Spring greetings from the Golf Course as April passes by. As ever I will start with the weather, the main driving force behind everything happening out there. Spring usually throws a curve-ball at us,  some years it is hot and dry like 2020, others we have ferocious winter storms like ‘The Beast from the East’ in 2018. This year we have had a cold, dry spell running for the entire month.

The monthly rainfall total was sitting on 1mm until 28 April when we had 14mm overnight before a further 9mm later in the day giving us a month total of 24mm, under half our expected figures for the month. In addition to this, the predominant wind direction was either easterly or northerly which always brings dry, cold air to us from beyond Scandinavia. The result of these systems was an unprecedented run of frosty mornings, a total of 22 out of the 30 days of April. The BBC reported that 2021 was the frostiest April for 60 years.

Now, these conditions are not really conducive to growing most plants, so it has been a challenging spell particularly on surfaces that we have been trying to push a bit of growth into for recovery from winter. The good news is that regular inputs of basic nutrition have been facilitating some slow growth and decent recovery from both winter damage and current traffic as the afternoon temperatures start rising. The positive point about the weather conditions of April has been the amount of high-quality sunlight available to the plants, benefitting both plant metabolism and soil temperatures in the pm hours.


We have left the greens height of cut at 5mm for the month to keep any further stress on the turf to a minimum but as overnight temperatures start to rise we will reduce this by half a mm at a time before settling in at 4mm for the season. Our main challenge at the moment is growing out the moss that has been treated and is currently sitting quite stressed. As growth picks up the existing turf plants will push through and fill in these patches with strong turf colonies. All fertility so far has been through liquid feeds but as soon as soil temperatures rise, we will be applying a granular feed which will give them a push along.

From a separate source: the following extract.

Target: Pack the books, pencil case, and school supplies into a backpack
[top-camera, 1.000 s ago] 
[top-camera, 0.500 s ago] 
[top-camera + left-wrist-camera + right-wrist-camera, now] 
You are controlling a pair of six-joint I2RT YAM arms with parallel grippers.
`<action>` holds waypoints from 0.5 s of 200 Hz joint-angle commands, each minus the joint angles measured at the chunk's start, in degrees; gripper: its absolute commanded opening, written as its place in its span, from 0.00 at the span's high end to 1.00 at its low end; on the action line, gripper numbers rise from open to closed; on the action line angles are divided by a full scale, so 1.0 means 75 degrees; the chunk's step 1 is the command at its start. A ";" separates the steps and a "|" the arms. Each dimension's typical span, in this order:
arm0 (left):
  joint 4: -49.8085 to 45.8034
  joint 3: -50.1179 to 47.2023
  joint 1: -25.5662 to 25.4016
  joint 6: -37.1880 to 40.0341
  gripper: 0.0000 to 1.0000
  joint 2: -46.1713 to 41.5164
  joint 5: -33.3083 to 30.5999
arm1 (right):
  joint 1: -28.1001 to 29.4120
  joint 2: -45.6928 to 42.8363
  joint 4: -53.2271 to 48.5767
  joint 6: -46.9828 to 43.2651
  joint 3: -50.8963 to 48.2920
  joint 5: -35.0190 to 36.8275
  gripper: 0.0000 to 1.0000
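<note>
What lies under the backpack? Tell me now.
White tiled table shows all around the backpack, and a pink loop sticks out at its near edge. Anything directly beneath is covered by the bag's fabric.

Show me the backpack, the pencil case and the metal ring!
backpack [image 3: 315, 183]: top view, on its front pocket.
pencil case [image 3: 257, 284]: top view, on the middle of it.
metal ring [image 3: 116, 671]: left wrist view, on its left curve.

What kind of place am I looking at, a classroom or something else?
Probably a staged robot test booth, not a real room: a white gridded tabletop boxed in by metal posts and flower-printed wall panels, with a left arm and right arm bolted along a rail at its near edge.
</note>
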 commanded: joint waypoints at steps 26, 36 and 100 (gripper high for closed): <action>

To a lesser degree, poa seedhead season is almost upon us but as our bentgrass proportions have risen this is becoming less of an issue than a few years ago. The greens will look patchy as the poa produces white seeds and it will lose some of its foliage colour as this process follows through.

Culturally we will continue regular grooming with the verticutting units, twice-weekly rolling for smoothing and maintaining our height of cut. Until then we have no option but to have patience and wait for the weather to work in our favour.


April has presented us with a golden opportunity to undertake some other work while growth has been slow and the team have renovated three of the Academy bunkers by renewing the drainage, rebuilding the edging and renewing the sand. Our bunker sand supply has been very unreliable with supply disrupted by heavy rainfall flooding quarries in October and December and then by equipment failure at the quarry subsequently. In response to these issues, I have sourced an alternative sand to trial, and this has been used in the Academy bunkers.

The 3rd greenside bunker on the Academy has had a major re-shape to accommodate teaching with both more flat base for shot making and more sand face to catch sand splash and reduce the impact on the banking and the green surface.

Finally, please keep an eye on your pitchmarks and repair as many as you can, we have had very high levels of pitchmark damage over the last month. Great to see everyone out on the course again, fingers crossed for a positive future.